La limusina frenó en seco, al borde de una extensa superficie de asfalto con reflejos mates de sol: era el helipuerto de la calle Treinta y cuatro Este, con su pista chata de cien metros. Un Jet Ranger 206 esperaba con los rotores en marcha. Pendergast pasó de golpe a la fase de banquero: se le relajó la cara, y el brillo de odio y determinación se borró de su rostro, reemplazado por una mirada afable y bonachona.

–Una cosa más –dijo D'Agosta.

Pendergast volvió hacia el coche.

D'Agosta metió la mano en el bolsillo de su chaqueta, sacó algo y se lo ofreció a Pendergast con la mano cerrada. Cuando Pendergast tendió la suya con la palma hacia arriba, el teniente dejó caer un medallón de platino un poco derretido por uno de los bordes, con una cadena. En un lado había una imagen: un ojo sin pestañas sobre un fénix que surgía de las cenizas de una hoguera. El otro lado llevaba grabada una especie de escudo de armas.
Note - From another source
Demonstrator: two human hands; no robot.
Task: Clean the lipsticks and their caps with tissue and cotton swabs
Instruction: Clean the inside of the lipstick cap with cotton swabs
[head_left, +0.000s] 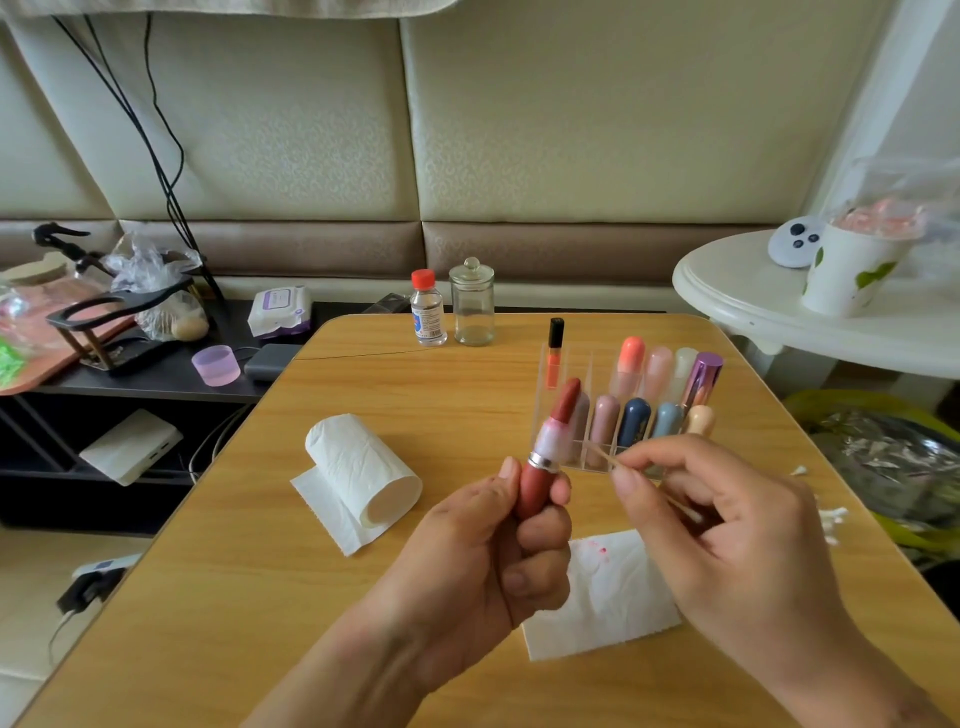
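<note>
My left hand (498, 551) grips an uncapped reddish-brown lipstick (550, 447) upright by its base, the bullet pointing up and away. My right hand (727, 525) pinches a thin wooden cotton swab (649, 488) between thumb and fingers, its far end close to the lipstick's translucent collar. Under both hands lies a flat tissue sheet (613, 603) with small pink stains. A clear organizer (587, 452) behind the hands holds several capped lipsticks (636, 421) in pastel colours. A tissue roll (363, 473) lies on its side to the left.
A wooden table (260, 571) carries a red-capped liquid bottle (428, 309) and a lidded glass jar (471, 304) at its far edge. Loose cotton swabs (831, 522) lie at the right edge. A dark cluttered shelf (156, 374) is left, a white round table (779, 312) right.
</note>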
Pendergast le clavó la mirada, con una expresión peculiar que se borró enseguida.

–Lo llevaba el conde Fosco cuando volví al castillo con la policía italiana. Me lo enseñó privadamente como prueba de que usted estaba muerto. Como verá, el muy cerdo grabó su escudo de armas en el dorso. Fue la última jugarreta que me hizo. He pensado que le gustaría recuperarlo.

Pendergast lo miró y remiró por ambos lados.

–Se lo quité la noche de… de mi última visita. Quizá le dé buena suerte.

–Normalmente desprecio la suerte, pero en este momento me hallo singularmente necesitado de ella. Gracias, Vincent.

Pendergast hablaba en voz tan baja que con el ruido de los rotores casi no se le oía. Se pasó el medallón por la cabeza, se lo introdujo en la camisa y cogió la mano de D'Agosta.

Después, sin decir nada, echó a caminar por el asfalto hacia el helicóptero que lo esperaba.